August 29, 2008

國殤

Taiwan's certainly no sports powerhouse, but we've had our share of success in the last few Olympics, mostly in the more obscure sports like taekwando or archery. But thanks to the Japanese colonial period, Taiwan's real national pastime is baseball. We kicked ass in Little League for a long time, but now it's time to play with the big boys in Beijing. Japan and Korea were all-in with their top pro-league players. Americans have enough depth to be competitive even with only minor-leaguers. Not to mention Cuba is always tough on the international stage.
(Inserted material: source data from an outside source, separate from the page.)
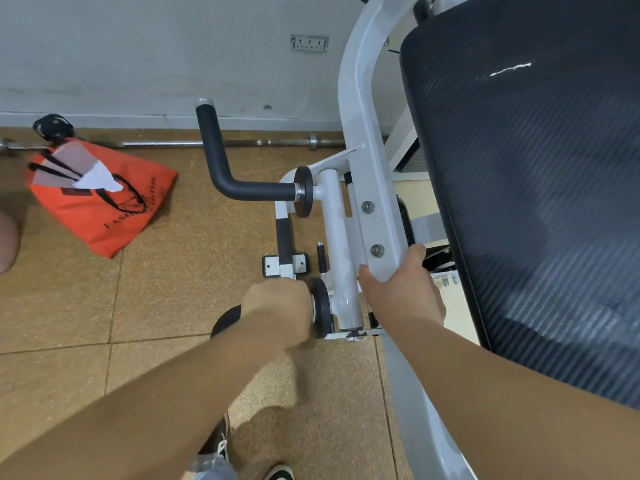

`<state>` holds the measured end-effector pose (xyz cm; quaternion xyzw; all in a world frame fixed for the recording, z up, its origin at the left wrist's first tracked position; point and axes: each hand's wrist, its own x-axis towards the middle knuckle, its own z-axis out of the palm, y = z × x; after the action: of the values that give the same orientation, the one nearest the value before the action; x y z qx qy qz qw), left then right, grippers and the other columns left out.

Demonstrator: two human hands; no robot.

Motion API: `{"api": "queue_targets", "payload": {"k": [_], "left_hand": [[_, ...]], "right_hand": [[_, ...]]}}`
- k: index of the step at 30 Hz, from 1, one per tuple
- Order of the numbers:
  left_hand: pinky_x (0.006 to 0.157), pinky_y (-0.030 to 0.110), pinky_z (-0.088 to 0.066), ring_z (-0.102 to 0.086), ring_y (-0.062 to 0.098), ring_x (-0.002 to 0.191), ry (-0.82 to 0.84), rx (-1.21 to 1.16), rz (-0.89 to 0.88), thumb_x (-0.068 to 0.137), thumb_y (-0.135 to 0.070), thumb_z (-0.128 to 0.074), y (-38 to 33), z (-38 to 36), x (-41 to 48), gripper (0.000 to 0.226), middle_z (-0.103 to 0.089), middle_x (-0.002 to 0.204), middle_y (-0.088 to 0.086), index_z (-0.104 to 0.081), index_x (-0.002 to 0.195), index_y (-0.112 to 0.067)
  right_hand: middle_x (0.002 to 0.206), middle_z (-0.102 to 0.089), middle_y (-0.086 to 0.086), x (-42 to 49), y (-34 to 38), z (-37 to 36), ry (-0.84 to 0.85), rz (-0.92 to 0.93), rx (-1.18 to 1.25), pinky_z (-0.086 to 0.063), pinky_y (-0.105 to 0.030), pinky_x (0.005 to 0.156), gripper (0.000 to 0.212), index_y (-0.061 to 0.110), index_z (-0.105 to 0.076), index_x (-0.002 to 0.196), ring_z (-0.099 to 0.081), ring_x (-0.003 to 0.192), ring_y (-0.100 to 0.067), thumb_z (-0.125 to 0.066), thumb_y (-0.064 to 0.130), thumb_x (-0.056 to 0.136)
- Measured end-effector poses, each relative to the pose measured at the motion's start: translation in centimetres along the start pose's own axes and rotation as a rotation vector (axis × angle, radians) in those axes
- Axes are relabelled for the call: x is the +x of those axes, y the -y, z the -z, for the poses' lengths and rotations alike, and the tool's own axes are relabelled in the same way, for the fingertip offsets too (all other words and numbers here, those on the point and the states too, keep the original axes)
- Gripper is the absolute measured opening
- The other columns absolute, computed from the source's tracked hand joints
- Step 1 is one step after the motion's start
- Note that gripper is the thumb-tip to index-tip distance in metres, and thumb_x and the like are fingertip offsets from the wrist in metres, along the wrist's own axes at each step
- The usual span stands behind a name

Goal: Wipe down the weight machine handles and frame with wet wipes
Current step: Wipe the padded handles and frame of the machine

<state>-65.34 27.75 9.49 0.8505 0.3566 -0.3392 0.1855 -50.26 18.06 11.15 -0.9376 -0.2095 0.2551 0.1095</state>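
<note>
The white frame [360,109] of the weight machine runs down the middle, beside a large black pad [540,188]. A black L-shaped handle [221,168] sticks out to the left, with a black end disc [304,192]. My left hand [277,308] is curled round the near black handle [225,318], right against its black disc [320,311]. No wipe shows in that fist. My right hand [403,292] grips the lower end of the white frame bar, thumb on its left side.
An orange bag [104,199] with papers lies on the brown floor at left. A steel barbell [221,143] lies along the grey wall. My shoes [277,472] show at the bottom. A small black peg [321,256] and a floor bracket [284,265] sit under the frame.
</note>
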Motion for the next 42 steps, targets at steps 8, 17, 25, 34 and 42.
{"api": "queue_targets", "payload": {"k": [8, 17, 25, 34, 42], "left_hand": [[0.058, 0.028, -0.042, -0.054, 0.021, 0.065, 0.214, -0.070, -0.023, 0.089, -0.011, -0.061, 0.6, 0.4, 1.5, 0.003, -0.055, 0.076, 0.003, -0.062, 0.091, -0.014], [0.053, 0.023, -0.043, -0.051, 0.016, 0.049, 0.500, -0.307, -0.088, 0.083, -0.028, -0.070, 2.7, 1.7, 2.6, 0.028, -0.061, 0.067, 0.010, -0.069, 0.092, -0.002], [0.059, 0.031, -0.042, -0.051, 0.021, 0.073, -0.147, 0.155, -0.018, 0.094, -0.016, -0.058, 1.1, -1.0, -1.4, 0.011, -0.050, 0.081, -0.002, -0.053, 0.104, -0.017], [0.059, 0.028, -0.048, -0.056, 0.024, 0.051, 0.580, -0.400, -0.091, 0.082, -0.028, -0.074, 3.6, 1.8, 2.2, 0.022, -0.060, 0.063, 0.009, -0.065, 0.081, -0.008], [0.061, 0.032, -0.048, -0.062, 0.024, 0.078, -0.357, 0.342, 0.003, 0.081, 0.001, -0.061, 2.8, -3.4, -3.1, 0.034, -0.062, 0.090, 0.003, -0.046, 0.108, -0.014]], "right_hand": [[0.094, -0.066, -0.001, 0.1, -0.3, -0.2, -0.005, 0.009, 0.006, -0.051, -0.035, 0.063, 0.056, 0.028, -0.025, 0.120, -0.069, 0.077, -0.024, -0.064, 0.058, 0.093], [0.093, -0.066, -0.003, -0.1, -0.1, 0.1, 0.000, 0.021, 0.013, -0.056, -0.040, 0.069, 0.054, 0.027, -0.025, 0.118, -0.068, 0.078, -0.025, -0.066, 0.051, 0.093], [0.095, -0.065, -0.002, -0.2, 0.0, 0.3, 0.011, 0.019, 0.009, -0.058, -0.042, 0.072, 0.058, 0.023, -0.028, 0.125, -0.068, 0.082, -0.026, -0.067, 0.051, 0.093], [0.095, -0.062, 0.000, -0.2, -0.1, 0.0, 0.002, 0.030, 0.008, -0.060, -0.047, 0.077, 0.062, 0.024, -0.028, 0.129, -0.066, 0.081, -0.025, -0.068, 0.053, 0.092], [0.093, -0.061, -0.002, -0.1, -0.1, 0.1, -0.002, 0.044, -0.013, -0.052, -0.040, 0.069, 0.063, 0.020, -0.028, 0.131, -0.065, 0.081, -0.026, -0.068, 0.052, 0.094]]}}
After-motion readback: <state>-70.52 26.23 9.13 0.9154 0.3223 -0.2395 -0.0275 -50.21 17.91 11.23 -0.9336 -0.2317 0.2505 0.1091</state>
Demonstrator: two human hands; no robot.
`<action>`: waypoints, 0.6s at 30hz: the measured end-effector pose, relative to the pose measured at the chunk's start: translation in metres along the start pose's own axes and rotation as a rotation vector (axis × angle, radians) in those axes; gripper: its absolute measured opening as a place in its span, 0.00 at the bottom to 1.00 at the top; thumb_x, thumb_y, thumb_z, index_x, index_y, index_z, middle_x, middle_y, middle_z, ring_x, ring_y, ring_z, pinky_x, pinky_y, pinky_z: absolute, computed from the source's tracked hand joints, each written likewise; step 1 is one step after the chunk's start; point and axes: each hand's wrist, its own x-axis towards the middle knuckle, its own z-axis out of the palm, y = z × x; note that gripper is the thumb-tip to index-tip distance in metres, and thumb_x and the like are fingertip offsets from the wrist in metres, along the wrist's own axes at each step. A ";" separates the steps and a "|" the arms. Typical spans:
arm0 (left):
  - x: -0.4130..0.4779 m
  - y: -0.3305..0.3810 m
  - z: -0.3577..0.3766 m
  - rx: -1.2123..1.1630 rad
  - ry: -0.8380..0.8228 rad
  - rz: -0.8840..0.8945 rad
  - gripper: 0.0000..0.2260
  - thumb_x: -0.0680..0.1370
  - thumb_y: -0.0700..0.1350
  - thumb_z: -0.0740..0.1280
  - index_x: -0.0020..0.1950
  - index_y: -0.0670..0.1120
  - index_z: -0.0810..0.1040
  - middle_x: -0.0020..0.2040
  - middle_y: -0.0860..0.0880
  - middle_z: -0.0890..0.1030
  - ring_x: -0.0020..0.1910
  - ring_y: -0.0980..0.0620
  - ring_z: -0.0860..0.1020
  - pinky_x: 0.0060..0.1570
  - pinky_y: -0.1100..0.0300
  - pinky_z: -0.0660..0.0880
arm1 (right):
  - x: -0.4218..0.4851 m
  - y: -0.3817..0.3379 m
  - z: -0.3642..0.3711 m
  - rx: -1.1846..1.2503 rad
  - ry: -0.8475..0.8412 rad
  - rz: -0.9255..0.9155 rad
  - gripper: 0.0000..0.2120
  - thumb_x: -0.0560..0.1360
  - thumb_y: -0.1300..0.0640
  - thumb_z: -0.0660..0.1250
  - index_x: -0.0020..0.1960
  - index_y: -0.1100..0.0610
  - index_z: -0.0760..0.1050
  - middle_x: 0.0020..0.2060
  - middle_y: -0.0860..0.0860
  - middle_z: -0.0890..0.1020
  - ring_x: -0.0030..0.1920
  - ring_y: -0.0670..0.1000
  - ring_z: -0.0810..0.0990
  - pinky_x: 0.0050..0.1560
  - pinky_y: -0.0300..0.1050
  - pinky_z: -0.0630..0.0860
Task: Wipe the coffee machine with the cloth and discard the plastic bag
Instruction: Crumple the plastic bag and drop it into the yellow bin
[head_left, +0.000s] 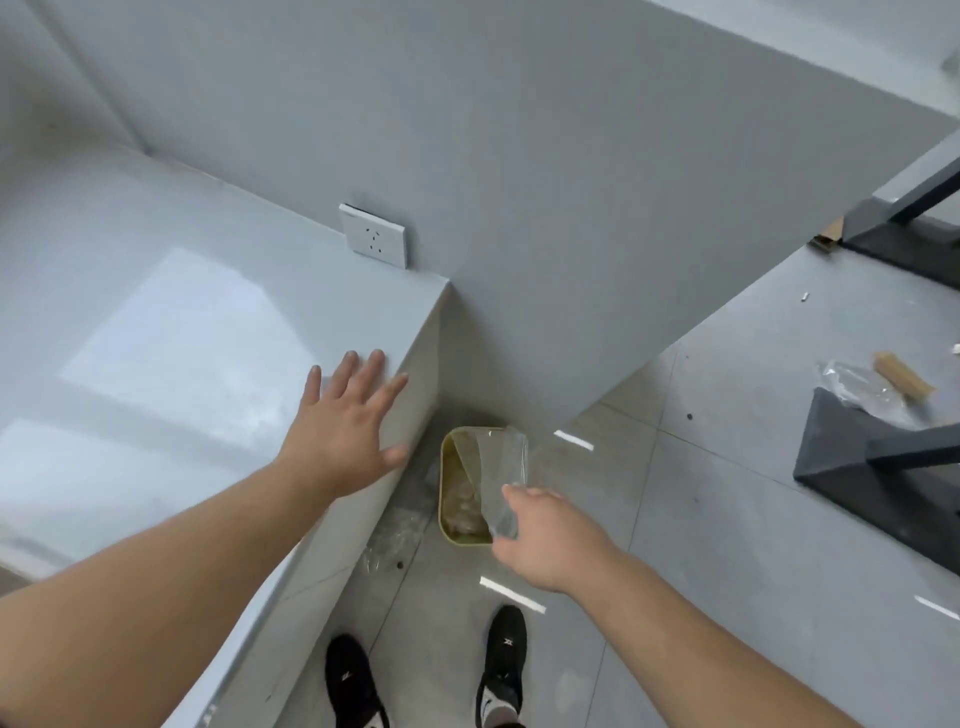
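Over the small yellow-green waste bin (445, 470) on the floor, the right hand (553, 543) held a clear plastic bag (503, 475), pinched at its lower end between thumb and fingers, with the rest of the film standing up over the bin's opening. The bin sat tucked against the end of the desk (156, 338), near the wall. It already held crumpled pale material, not identifiable.

Left hand (345, 423): open, fingers spread, palm flat on the desk near its corner, grasping nothing; judged to be bracing the lean.

Handling, judged from appearance: the bag was thin transparent film, very light, limp, slick, not fragile. It would likely drift or cling on release rather than drop straight, so the hand should be low and centred over the opening before letting go. The pinch at one edge looked adequate; no firmer hold seemed needed. A scrap of similar clear film (392, 535) lay on the floor beside the bin, which suggests misses are easy.

Coffee machine and cloth: not in view; wiping stage could not be judged.

Writing: none legible. A white wall socket (373, 235) carried no readable marking. The black shoes (503, 660) showed a white mark, too small to read. The bag appeared unprinted.
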 end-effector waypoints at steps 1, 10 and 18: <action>0.003 -0.003 0.006 0.010 0.009 0.004 0.39 0.76 0.70 0.55 0.85 0.59 0.52 0.87 0.48 0.44 0.85 0.42 0.42 0.81 0.34 0.46 | 0.009 0.003 0.003 -0.004 -0.007 0.000 0.36 0.78 0.43 0.62 0.82 0.54 0.59 0.80 0.53 0.67 0.79 0.56 0.63 0.77 0.51 0.64; 0.010 -0.010 0.037 -0.005 0.175 0.028 0.27 0.77 0.62 0.59 0.76 0.60 0.68 0.86 0.47 0.56 0.85 0.41 0.52 0.80 0.33 0.50 | 0.090 0.010 0.029 0.059 -0.065 0.024 0.36 0.78 0.42 0.62 0.82 0.52 0.60 0.80 0.52 0.66 0.79 0.55 0.65 0.74 0.51 0.67; 0.012 -0.013 0.046 0.006 0.219 0.037 0.27 0.76 0.62 0.61 0.76 0.58 0.70 0.85 0.46 0.56 0.84 0.39 0.54 0.79 0.32 0.50 | 0.145 0.015 0.057 0.156 -0.140 0.079 0.35 0.73 0.42 0.62 0.77 0.53 0.67 0.73 0.54 0.74 0.70 0.58 0.74 0.63 0.52 0.74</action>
China, on the other hand, only got a spot in the Olympic baseball tournament due to their host-country status. China, being China, was still willing to pour resources into the unfamiliar sport, hiring an experienced American big-league manager, sending the national team out to as many tournaments and games as they could get into, all backed by the MLB's desire to break into the China market like the NBA had already done. Nevertheless, in a game which demands reps and playing time more than raw physical skill, most felt that China was in no shape to win any games against the rest of the Olympic teams.

Sure, there have been plenty of Olympic upsets over the years. But it's suppose to be about the scrappy little country overcoming the big bad, like the Hungary-USSR blood-in-the-water water-polo match, or scrappy amateurs defeating the Soviet machine like the 1980 Miracle On Ice. Instead, the big oppressor China crushes the hopes and dreams of the little island's favored Taiwan Chinese Taipei team in extra-innings, overcoming a four-run deficit in the process.

But everything unraveled for Taiwan with Yang Chien-fu on the mound. He walked a batter to load the bases, gave up a single and walked another batter. Then everything happened fast: a single, a bases-loaded walk and another single.

Hou Fenglian, China’s designated hitter, had that last single to drive in the final three runs. Sun Lingfeng reached the plate as the winning run, and he was surrounded by a swarm of white jerseys.

The devastating first-ever loss against the China team sent all of Taiwan into collective mourning, or apoplectic rage, as the case may be. Considering the extra-inning comeback, the expectations of the entire Taiwan population, and that this was going to be the last Olympic baseball tournament for a while, this one ranks must rank right up there on the Bill Simmon's Levels Of Losing scale.

At least a Level III:

The Stomach Punch
Definition: Now we've moved into rarefied territory, any roller-coaster game that ends with (A) an opponent making a pivotal (sometimes improbable) play or (B) one of your guys failing in the clutch... Usually ends with fans filing out after the game in stunned disbelief, if they can even move at all... Always haunting, sometimes scarring...

After the loss to China, CT tumbled to three more consecutive losses, all late-and-close games, ignominiously sliding out of medal-round contention. Definitely showing signs of a Level II:

The Goose/Maverick Tailspin
Definition: Cruising happily through the baseball regular season, a potential playoff team suddenly and inexplicably goes into a tailspin, can't bounce out of it and ends up crashing for the season. In "Top Gun," the entire scene lasted for 30 seconds and we immediately moved to a couple of scenes in which Tom Cruise tried to make himself cry on camera but couldn't quite pull it off. In sports, the Goose/Maverick Tailspin could last for two weeks, four weeks, maybe even two months, but as long as it's happening, you feel like your entire world is collapsing. It's like an ongoing Stomach Punch Game. And when it finally ends, you spend the rest of your life reliving it every time a TV network shows a montage of the worst collapses in sports history. Other than that, it's no big deal.

To most folks in Taiwan, the combination of the above factors means it may even rate worse than Level I:

That Game
Definition: Game 6 of the 1986 World Series... One of a kind... Given the circumstances and the history involved here, maybe the most catastrophic sports loss of our lifetime.

Well, at least we have a good analogy to explain this loss to New Englanders.